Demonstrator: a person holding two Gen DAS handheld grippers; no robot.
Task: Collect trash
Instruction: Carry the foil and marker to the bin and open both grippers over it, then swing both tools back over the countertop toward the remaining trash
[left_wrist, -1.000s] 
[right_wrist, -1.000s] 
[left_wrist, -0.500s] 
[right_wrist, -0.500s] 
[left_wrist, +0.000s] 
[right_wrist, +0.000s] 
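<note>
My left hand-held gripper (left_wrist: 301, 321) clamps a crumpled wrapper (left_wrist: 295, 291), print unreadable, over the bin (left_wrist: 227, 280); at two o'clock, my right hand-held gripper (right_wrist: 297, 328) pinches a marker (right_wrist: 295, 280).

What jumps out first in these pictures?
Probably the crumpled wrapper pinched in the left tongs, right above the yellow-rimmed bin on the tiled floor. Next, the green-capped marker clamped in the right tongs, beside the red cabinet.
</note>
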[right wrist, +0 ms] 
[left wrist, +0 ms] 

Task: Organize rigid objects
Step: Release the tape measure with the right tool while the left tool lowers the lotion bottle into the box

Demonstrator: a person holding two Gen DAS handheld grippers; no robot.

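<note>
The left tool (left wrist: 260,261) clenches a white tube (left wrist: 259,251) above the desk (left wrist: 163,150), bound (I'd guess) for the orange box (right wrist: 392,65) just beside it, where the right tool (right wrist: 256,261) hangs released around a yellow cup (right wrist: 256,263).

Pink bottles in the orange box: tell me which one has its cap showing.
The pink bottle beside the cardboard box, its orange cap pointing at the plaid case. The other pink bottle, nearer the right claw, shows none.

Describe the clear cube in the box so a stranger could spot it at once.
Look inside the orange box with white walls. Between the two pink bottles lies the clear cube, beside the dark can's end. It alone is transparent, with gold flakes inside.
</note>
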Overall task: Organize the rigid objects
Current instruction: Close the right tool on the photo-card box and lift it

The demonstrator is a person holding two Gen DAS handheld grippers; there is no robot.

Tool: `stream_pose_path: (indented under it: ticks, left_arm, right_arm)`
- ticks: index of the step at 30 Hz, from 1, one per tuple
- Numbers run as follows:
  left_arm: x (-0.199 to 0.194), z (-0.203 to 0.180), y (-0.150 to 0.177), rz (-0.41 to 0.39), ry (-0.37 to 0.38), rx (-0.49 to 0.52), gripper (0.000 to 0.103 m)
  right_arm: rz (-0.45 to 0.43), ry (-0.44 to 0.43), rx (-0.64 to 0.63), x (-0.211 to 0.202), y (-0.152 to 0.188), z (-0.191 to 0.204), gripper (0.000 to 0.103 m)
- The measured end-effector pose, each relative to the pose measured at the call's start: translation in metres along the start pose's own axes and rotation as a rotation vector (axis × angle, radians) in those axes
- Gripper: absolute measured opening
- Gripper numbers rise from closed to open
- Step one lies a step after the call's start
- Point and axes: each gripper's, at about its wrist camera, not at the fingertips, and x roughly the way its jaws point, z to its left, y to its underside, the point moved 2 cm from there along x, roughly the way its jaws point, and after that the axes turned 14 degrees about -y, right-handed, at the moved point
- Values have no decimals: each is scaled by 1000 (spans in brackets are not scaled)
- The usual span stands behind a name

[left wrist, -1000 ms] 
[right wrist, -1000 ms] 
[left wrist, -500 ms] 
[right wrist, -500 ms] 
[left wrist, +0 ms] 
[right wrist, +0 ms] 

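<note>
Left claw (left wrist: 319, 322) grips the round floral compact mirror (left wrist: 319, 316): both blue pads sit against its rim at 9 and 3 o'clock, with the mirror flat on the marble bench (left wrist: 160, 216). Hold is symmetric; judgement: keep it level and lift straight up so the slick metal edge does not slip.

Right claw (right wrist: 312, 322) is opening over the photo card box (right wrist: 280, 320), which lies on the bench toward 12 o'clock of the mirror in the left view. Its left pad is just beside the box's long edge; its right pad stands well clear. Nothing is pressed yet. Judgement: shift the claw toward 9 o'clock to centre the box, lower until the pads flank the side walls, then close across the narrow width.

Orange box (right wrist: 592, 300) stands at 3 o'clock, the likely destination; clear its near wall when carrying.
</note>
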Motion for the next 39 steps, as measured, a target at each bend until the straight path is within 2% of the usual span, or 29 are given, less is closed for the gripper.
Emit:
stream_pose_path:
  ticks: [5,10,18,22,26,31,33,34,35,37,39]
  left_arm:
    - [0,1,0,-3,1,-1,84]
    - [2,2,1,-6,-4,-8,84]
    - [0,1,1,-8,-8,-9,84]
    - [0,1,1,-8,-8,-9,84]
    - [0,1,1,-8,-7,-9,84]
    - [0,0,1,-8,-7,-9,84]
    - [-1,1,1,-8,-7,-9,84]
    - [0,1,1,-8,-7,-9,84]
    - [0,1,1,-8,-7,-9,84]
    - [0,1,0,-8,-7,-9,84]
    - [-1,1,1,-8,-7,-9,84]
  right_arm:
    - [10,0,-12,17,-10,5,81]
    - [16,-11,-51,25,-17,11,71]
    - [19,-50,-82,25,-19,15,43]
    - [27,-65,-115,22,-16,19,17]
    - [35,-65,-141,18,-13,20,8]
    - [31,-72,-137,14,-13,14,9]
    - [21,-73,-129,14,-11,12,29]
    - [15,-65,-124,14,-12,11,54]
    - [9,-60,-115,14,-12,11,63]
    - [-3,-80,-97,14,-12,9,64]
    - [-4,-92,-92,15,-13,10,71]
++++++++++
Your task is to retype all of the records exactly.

### RESPONSE BELOW
Demonstrator: a person holding two Gen DAS handheld grippers; no robot.
Task: Collect trash
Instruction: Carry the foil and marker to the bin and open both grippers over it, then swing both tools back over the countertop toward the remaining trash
[left_wrist, -1.000s] 
[right_wrist, -1.000s] 
[left_wrist, -0.500s] 
[right_wrist, -0.500s] 
[left_wrist, +0.000s] 
[right_wrist, +0.000s] 
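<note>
My left hand-held gripper (left_wrist: 301, 321) clamps a crumpled wrapper (left_wrist: 295, 291), print unreadable, over the bin (left_wrist: 227, 280); at two o'clock, my right hand-held gripper (right_wrist: 297, 328) pinches a marker (right_wrist: 295, 280).

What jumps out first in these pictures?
Probably the crumpled wrapper pinched in the left tongs, right above the yellow-rimmed bin on the tiled floor. Next, the green-capped marker clamped in the right tongs, beside the red cabinet.
</note>
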[right wrist, +0 ms] 
[left wrist, +0 ms] 

Task: Organize rigid objects
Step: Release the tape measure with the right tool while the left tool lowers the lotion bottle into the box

Demonstrator: a person holding two Gen DAS handheld grippers; no robot.

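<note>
The left tool (left wrist: 260,261) clenches a white tube (left wrist: 259,251) above the desk (left wrist: 163,150), bound (I'd guess) for the orange box (right wrist: 392,65) just beside it, where the right tool (right wrist: 256,261) hangs released around a yellow cup (right wrist: 256,263).

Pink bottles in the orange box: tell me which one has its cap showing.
The pink bottle beside the cardboard box, its orange cap pointing at the plaid case. The other pink bottle, nearer the right claw, shows none.

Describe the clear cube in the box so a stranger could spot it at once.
Look inside the orange box with white walls. Between the two pink bottles lies the clear cube, beside the dark can's end. It alone is transparent, with gold flakes inside.
</note>
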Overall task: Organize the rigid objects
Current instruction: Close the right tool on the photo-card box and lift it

The demonstrator is a person holding two Gen DAS handheld grippers; there is no robot.

Tool: `stream_pose_path: (indented under it: ticks, left_arm, right_arm)`
- ticks: index of the step at 30 Hz, from 1, one per tuple
- Numbers run as follows:
  left_arm: x (-0.199 to 0.194), z (-0.203 to 0.180), y (-0.150 to 0.177), rz (-0.41 to 0.39), ry (-0.37 to 0.38), rx (-0.49 to 0.52), gripper (0.000 to 0.103 m)
  right_arm: rz (-0.45 to 0.43), ry (-0.44 to 0.43), rx (-0.64 to 0.63), x (-0.211 to 0.202), y (-0.152 to 0.188), z (-0.191 to 0.204), gripper (0.000 to 0.103 m)
- The measured end-effector pose, each relative to the pose measured at the call's start: translation in metres along the start pose's own axes and rotation as a rotation vector (axis × angle, radians) in those axes
- Gripper: absolute measured opening
- Gripper numbers rise from closed to open
- Step one lies a step after the call's start
- Point and axes: each gripper's, at about its wrist camera, not at the fingertips, and x roughly the way its jaws point, z to its left, y to its underside, the point moved 2 cm from there along x, roughly the way its jaws point, and after that the axes turned 14 degrees about -y, right-handed, at the moved point
- Values have no decimals: each is scaled by 1000 (spans in brackets are not scaled)
- The usual span stands behind a name

[left wrist, -1000 ms] 
[right wrist, -1000 ms] 
[left wrist, -500 ms] 
[right wrist, -500 ms] 
[left wrist, +0 ms] 
[right wrist, +0 ms] 

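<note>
Left claw (left wrist: 319, 322) grips the round floral compact mirror (left wrist: 319, 316): both blue pads sit against its rim at 9 and 3 o'clock, with the mirror flat on the marble bench (left wrist: 160, 216). Hold is symmetric; judgement: keep it level and lift straight up so the slick metal edge does not slip.

Right claw (right wrist: 312, 322) is opening over the photo card box (right wrist: 280, 320), which lies on the bench toward 12 o'clock of the mirror in the left view. Its left pad is just beside the box's long edge; its right pad stands well clear. Nothing is pressed yet. Judgement: shift the claw toward 9 o'clock to centre the box, lower until the pads flank the side walls, then close across the narrow width.

Orange box (right wrist: 592, 300) stands at 3 o'clock, the likely destination; clear its near wall when carrying.
</note>
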Motion for the next 39 steps, as measured, a target at each bend until the straight path is within 2% of the usual span, or 29 are given, less is closed for the gripper.
Emit:
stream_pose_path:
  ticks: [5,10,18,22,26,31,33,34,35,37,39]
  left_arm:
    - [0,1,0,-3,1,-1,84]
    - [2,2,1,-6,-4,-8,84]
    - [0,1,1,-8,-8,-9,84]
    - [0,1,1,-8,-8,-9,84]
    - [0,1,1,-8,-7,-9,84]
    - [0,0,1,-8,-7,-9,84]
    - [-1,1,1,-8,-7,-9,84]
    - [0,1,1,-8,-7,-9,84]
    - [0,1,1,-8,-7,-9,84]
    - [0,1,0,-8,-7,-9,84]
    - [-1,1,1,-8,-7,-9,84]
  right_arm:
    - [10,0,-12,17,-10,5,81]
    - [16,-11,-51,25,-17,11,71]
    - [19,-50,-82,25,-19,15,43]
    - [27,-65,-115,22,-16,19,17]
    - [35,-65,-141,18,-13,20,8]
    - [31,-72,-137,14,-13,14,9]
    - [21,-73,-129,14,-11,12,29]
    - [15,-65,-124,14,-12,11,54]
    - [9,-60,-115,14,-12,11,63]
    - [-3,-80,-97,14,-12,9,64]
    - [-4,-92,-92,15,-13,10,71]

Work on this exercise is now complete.